**INSTRUCTIONS TO FOLLOW**
Once you find the line containing "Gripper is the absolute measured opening" in the data below, copy it and each following line exactly, up to and including the line containing "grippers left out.", and nothing else.
=== DATASET SECTION ===
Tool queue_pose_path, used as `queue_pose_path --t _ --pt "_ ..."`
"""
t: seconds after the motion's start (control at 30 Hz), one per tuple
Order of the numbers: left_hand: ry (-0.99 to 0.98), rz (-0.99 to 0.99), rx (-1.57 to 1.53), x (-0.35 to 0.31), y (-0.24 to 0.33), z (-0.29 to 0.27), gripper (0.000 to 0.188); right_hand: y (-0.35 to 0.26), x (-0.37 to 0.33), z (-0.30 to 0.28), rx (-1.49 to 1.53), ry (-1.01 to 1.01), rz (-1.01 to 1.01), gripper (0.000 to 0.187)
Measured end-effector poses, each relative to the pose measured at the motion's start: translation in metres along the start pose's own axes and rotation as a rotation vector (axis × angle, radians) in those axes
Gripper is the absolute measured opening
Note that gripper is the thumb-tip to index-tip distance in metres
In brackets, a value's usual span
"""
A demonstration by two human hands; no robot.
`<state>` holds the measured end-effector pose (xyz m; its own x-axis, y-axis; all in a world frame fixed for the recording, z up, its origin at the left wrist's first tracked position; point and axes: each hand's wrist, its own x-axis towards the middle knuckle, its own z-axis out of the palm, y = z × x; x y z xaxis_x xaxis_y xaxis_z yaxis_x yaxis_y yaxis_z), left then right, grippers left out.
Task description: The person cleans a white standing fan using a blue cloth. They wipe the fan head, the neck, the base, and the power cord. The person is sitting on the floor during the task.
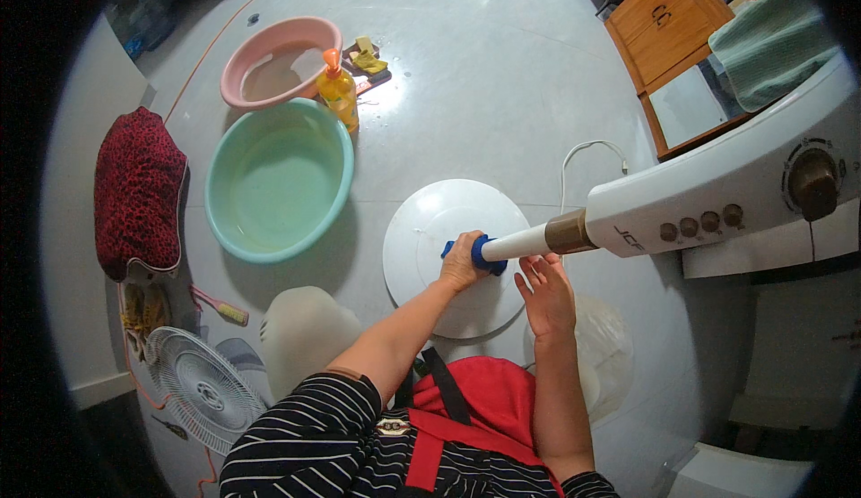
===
**RESPONSE BELOW**
Gripper is the absolute measured opening
Note that gripper is the thumb-tip to index-tip distance in metres
In brackets, a value's usual span
"""
A demonstration by two human hands; no robot.
`<state>` holds the measured end-effector pose (xyz m; its own x-axis, y-axis; all in a world frame fixed for the recording, z up, its origin at the left wrist's first tracked position; point and axes: each hand's wrist, its own x-axis towards the middle knuckle, its own z-axis out of the palm, y = z × x; x y z xaxis_x xaxis_y xaxis_z yaxis_x yaxis_y yaxis_z), left then right, grippers left out.

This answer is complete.